### WHAT YOU ARE ASKED TO DO
Nothing but the lines below from the first through the one with "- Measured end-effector" should appear, printed exactly; please leave pictures out.

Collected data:
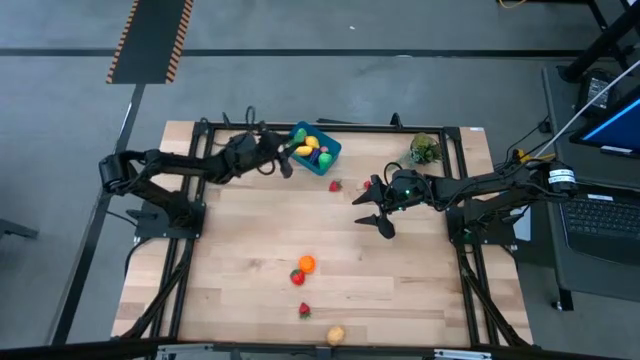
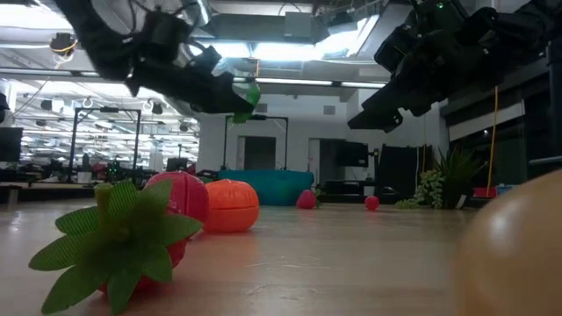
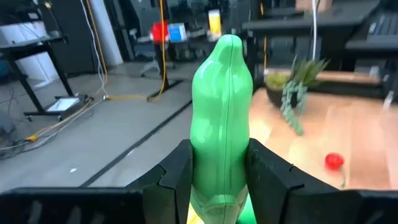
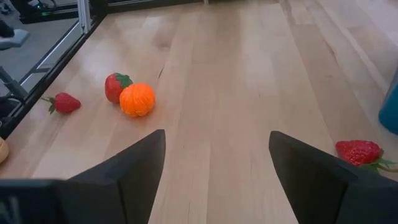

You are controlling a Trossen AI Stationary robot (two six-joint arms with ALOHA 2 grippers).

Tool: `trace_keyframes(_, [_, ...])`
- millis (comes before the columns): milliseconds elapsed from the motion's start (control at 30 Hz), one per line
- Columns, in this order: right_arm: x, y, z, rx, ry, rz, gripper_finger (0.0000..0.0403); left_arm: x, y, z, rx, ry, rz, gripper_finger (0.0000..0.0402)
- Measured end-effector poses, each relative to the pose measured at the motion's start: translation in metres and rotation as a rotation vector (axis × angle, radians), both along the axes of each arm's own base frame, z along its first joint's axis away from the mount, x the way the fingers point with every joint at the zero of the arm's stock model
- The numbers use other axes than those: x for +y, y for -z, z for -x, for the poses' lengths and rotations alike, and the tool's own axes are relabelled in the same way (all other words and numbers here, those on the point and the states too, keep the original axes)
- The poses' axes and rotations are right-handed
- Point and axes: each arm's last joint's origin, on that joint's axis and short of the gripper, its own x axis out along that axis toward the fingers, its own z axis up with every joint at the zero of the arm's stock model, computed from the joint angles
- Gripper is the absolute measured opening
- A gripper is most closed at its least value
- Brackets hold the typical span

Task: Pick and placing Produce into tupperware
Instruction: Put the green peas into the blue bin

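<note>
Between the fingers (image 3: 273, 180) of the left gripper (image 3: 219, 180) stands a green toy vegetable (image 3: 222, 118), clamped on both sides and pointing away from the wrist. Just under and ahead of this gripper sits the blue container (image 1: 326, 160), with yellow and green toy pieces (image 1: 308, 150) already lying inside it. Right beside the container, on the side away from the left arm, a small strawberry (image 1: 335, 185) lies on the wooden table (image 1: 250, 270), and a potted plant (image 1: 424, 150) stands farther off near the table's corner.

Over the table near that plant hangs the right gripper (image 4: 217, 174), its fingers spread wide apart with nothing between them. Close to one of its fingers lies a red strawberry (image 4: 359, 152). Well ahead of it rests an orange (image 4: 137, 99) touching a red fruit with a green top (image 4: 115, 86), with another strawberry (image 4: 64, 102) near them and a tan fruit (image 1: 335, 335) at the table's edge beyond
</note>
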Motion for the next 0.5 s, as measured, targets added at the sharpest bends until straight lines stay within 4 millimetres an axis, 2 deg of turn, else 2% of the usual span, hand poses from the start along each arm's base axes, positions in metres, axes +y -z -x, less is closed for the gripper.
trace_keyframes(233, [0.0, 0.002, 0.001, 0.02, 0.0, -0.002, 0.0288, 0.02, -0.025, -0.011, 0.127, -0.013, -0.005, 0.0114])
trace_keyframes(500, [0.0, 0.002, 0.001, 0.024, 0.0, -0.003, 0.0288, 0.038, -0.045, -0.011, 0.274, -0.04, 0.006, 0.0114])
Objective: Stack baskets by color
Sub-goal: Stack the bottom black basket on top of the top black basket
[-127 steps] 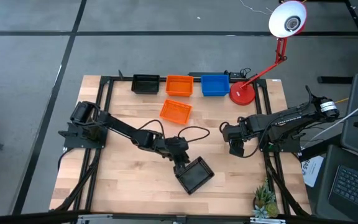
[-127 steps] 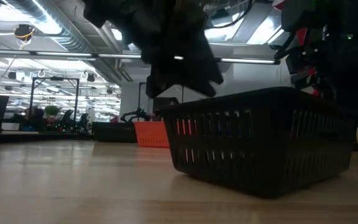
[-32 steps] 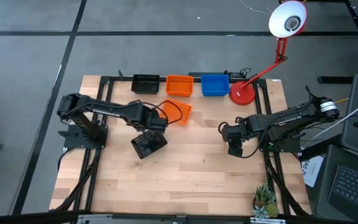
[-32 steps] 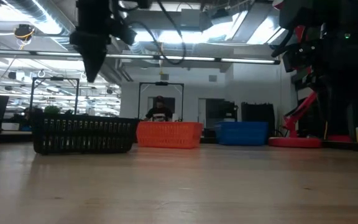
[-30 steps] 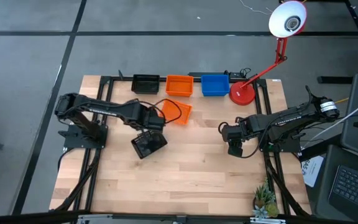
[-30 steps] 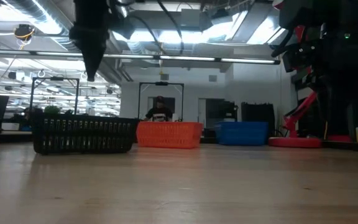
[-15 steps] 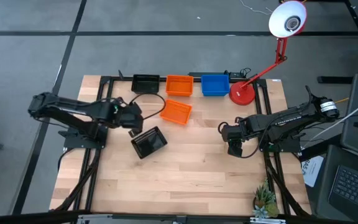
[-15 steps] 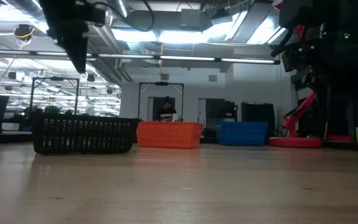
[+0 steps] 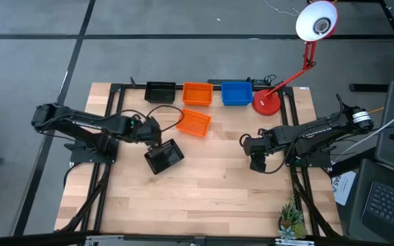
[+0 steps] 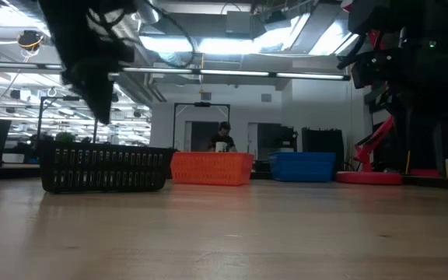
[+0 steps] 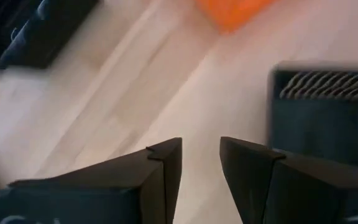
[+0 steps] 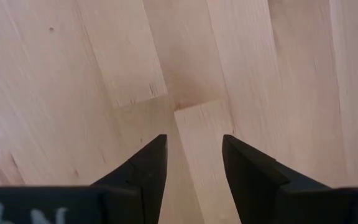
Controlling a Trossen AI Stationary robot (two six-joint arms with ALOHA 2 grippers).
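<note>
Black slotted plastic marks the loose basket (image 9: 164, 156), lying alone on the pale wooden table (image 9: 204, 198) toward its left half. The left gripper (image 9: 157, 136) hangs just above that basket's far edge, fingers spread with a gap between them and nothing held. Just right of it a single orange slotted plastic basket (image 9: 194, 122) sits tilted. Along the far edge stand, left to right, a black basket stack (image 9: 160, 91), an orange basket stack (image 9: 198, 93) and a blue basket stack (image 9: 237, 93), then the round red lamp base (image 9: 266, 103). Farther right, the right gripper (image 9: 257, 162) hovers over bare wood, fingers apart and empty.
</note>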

### FINISHED TASK
You are controlling a Trossen AI Stationary robot (two six-joint arms with ALOHA 2 grippers).

Tool: `trace_keyframes(_, [_, ...])`
- millis (comes before the columns): milliseconds elapsed from the motion's start (control at 30 Hz), one per line
- Columns, in this order: right_arm: x, y, z, rx, ry, rz, gripper_finger (0.0000..0.0403); left_arm: x, y, z, rx, ry, rz, gripper_finger (0.0000..0.0402)
- Measured end-effector poses, each relative to the pose measured at the motion's start: translation in metres and rotation as a rotation vector (axis × angle, radians), both along the axes of each arm's own base frame, z along its first joint's axis away from the mount, x the way the fingers point with every joint at the zero of the arm's stock model

The answer requires nothing further.